“Curiouser and curiouser!” cried Alice after falling down the rabbit hole in Lewis Carroll’s famous Victorian novel, Alice’s Adventures in Wonderland. For her debut solo exhibition at Sullivan Goss, Pasadenabased artist Susan McDonnell presents a suite of eleven exquisitely rendered egg tempera paintings that deal in wonder, whimsy, microcosm, and eccentricity in the natural world. Ironically, McDonnell’s first painting exhibited with the gallery was an indirect quotation, Alice and the Wonder Tree.

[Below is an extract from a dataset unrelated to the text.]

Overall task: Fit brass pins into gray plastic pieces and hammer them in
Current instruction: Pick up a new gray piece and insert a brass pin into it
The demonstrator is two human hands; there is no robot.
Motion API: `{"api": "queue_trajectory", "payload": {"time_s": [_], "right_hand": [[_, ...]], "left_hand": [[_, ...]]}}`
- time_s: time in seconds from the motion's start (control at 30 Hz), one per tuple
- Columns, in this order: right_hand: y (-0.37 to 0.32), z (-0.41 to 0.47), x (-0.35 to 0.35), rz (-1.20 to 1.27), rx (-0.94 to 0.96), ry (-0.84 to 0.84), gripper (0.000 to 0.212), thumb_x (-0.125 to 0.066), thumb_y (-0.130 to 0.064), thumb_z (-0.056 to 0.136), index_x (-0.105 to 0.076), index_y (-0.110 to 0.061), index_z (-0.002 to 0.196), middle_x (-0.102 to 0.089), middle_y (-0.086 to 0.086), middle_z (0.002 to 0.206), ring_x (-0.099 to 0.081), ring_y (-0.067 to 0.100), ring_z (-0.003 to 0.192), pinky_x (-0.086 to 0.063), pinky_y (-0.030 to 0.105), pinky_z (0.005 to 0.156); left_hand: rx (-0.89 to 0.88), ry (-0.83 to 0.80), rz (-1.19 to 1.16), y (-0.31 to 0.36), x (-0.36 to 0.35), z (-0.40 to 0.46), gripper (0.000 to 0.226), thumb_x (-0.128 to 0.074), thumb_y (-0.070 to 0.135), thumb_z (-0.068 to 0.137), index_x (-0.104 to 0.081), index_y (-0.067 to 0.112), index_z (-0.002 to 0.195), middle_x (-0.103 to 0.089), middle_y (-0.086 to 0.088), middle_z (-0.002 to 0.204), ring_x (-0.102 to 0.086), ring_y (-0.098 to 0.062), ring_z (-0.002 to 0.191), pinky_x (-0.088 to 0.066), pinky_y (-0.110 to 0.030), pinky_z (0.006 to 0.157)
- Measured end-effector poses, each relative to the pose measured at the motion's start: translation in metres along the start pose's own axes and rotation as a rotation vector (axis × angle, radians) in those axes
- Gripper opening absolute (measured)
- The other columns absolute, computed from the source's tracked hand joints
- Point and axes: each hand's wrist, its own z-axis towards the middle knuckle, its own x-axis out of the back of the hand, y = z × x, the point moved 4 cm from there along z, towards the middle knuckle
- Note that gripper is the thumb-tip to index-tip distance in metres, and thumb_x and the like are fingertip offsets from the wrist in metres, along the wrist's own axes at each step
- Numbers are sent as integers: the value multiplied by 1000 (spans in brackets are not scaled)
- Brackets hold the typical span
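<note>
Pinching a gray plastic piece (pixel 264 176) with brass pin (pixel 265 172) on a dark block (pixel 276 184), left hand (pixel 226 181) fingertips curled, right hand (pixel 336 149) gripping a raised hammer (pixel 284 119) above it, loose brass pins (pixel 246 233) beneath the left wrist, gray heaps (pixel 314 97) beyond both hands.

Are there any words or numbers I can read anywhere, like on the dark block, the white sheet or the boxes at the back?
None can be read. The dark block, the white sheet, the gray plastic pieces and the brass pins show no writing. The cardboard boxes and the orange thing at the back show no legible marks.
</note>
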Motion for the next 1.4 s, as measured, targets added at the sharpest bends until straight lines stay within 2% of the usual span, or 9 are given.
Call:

The allusion to Victorian botanical illustration is inescapable without being definitive. Botany was considered one of the few sciences genteel enough for Victorian ladies to pursue. It was thought to cultivate feminine virtues and to promote genderappropriate skills like gardening and decorating. McDonnell’s own attitude towards this history seems ambiguous at best. Her paintings all seem to have an edge – both a theatricality and a reverence for oddity that don’t conform to traditional notions of gentility. She also seems to imbue the decorative quality of her work with a sense of irony or defiance. By painting the rare and the bizarre in a traditionally decorative form and style, she subtly subverts the tradition.
Painting natural curiosities in an Old World medium like egg tempera nevertheless suggests a certain admiration for the original form. Curiouser and curiouser, indeed. According to the artist, she likes tempera for the way that colors weave together like the threads in a woven cloth to create a unified field. She also likes the durability of the colors and the archival nature of the medium.
Her larger paintings, meanwhile, are landscapes of the imagination. They extend the idea of worlds within worlds that one sees in the small stagelit still lifes.
Susan McDonnell received both her Bachelor of Fine Arts and her Masters of Fine Arts from the Art Center College of Design in Pasadena. She currently teaches at Mount Saint Mary’s College in Los Angeles. She has shown extensively in Los Angeles and Santa Fe. This will be her first solo exhibition in Santa Barbara.